What to do: Every line with "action" in it should be copied from the data.

─── Material provided

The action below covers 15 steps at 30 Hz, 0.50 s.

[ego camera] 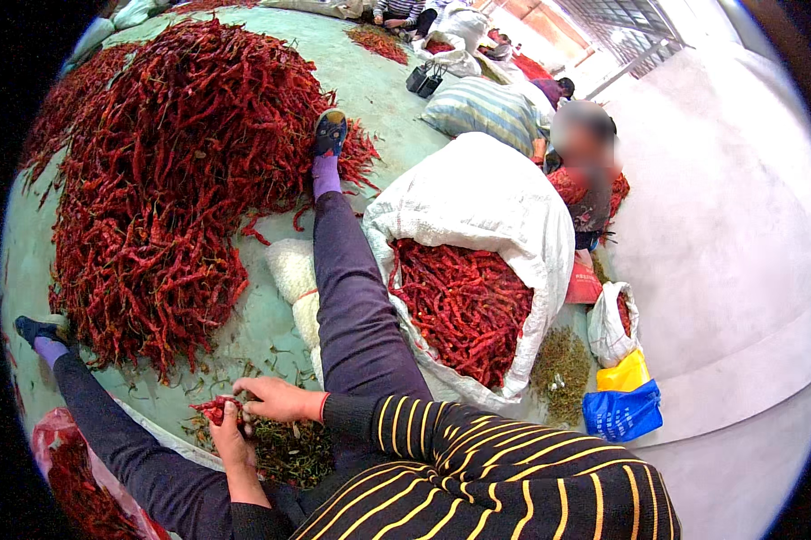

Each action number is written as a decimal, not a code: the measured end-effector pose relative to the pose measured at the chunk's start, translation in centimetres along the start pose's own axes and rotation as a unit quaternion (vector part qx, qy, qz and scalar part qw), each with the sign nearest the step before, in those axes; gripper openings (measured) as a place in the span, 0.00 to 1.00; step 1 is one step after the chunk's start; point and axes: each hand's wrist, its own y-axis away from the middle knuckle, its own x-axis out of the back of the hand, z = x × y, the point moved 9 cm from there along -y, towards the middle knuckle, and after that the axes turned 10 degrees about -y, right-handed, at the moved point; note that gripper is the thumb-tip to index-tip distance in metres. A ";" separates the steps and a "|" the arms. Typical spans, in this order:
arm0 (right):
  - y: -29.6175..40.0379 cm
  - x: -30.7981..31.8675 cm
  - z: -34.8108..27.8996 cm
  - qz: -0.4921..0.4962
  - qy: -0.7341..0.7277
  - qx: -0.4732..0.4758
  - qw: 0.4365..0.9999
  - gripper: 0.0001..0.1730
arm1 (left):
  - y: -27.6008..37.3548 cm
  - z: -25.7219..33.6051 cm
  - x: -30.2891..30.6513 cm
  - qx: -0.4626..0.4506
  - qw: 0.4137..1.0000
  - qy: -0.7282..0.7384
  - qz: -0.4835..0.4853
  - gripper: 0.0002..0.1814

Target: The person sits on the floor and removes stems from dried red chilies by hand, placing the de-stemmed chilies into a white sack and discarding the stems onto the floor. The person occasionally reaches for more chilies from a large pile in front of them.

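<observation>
My left hand (232, 435) is closed on a small bunch of dried red chili peppers (210, 409), which stick out to the left above the thumb. Close beside it, my right hand (274, 398) has its fingertips at the stem side of the bunch; whether they pinch anything cannot be made out. Beneath both hands lies a heap of green-brown pepper stems (294, 449) between my legs. A large pile of dried red chili peppers (169, 155) spreads on the floor ahead. Right of my outstretched leg stands a white woven sack (486, 182), its mouth open, full of red peppers.
A pink-red bag (75, 466) of peppers is at lower left. A rolled white mesh sack (291, 270) touches my leg. More stems (562, 371), a blue bag (623, 412) and a small white sack (608, 331) lie at right. A person (584, 182) sits behind the big sack; others are farther back.
</observation>
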 end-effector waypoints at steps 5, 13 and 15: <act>-0.4 -0.8 1.4 -0.126 0.044 0.023 0.991 0.14 | 0.2 0.6 -1.2 -0.001 0.999 -0.030 -0.010 0.07; 2.8 -4.1 0.3 -0.272 0.007 -0.007 0.962 0.17 | -0.8 -1.3 3.8 0.019 0.992 0.012 0.120 0.07; 0.2 -1.6 2.2 -0.225 0.149 -0.103 0.957 0.17 | -1.7 -1.1 2.8 -0.006 0.994 -0.036 0.100 0.09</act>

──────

Reply:
The action below covers 15 steps at 30 Hz, 0.50 s.
Each action number is written as a decimal, not a code: the measured end-effector pose relative to the pose measured at the chunk's start, translation in centimetres along the start pose's own axes and rotation as a unit quaternion (vector part qx, qy, qz and scalar part qw), each with the sign nearest the step before, in those axes; gripper openings (measured) as a place in the span, 0.00 to 1.00; step 1 is one step after the chunk's start; point and axes: each hand's wrist, its own y-axis away from the middle knuckle, its own x-axis out of the back of the hand, z = x × y, the point moved 9 cm from there along -y, towards the middle knuckle, and after that the axes turned 10 degrees about -y, right-handed, at the moved point; note that gripper is the thumb-tip to index-tip distance in metres. A ";" separates the steps and a "|" the arms. Typical spans, in this order:

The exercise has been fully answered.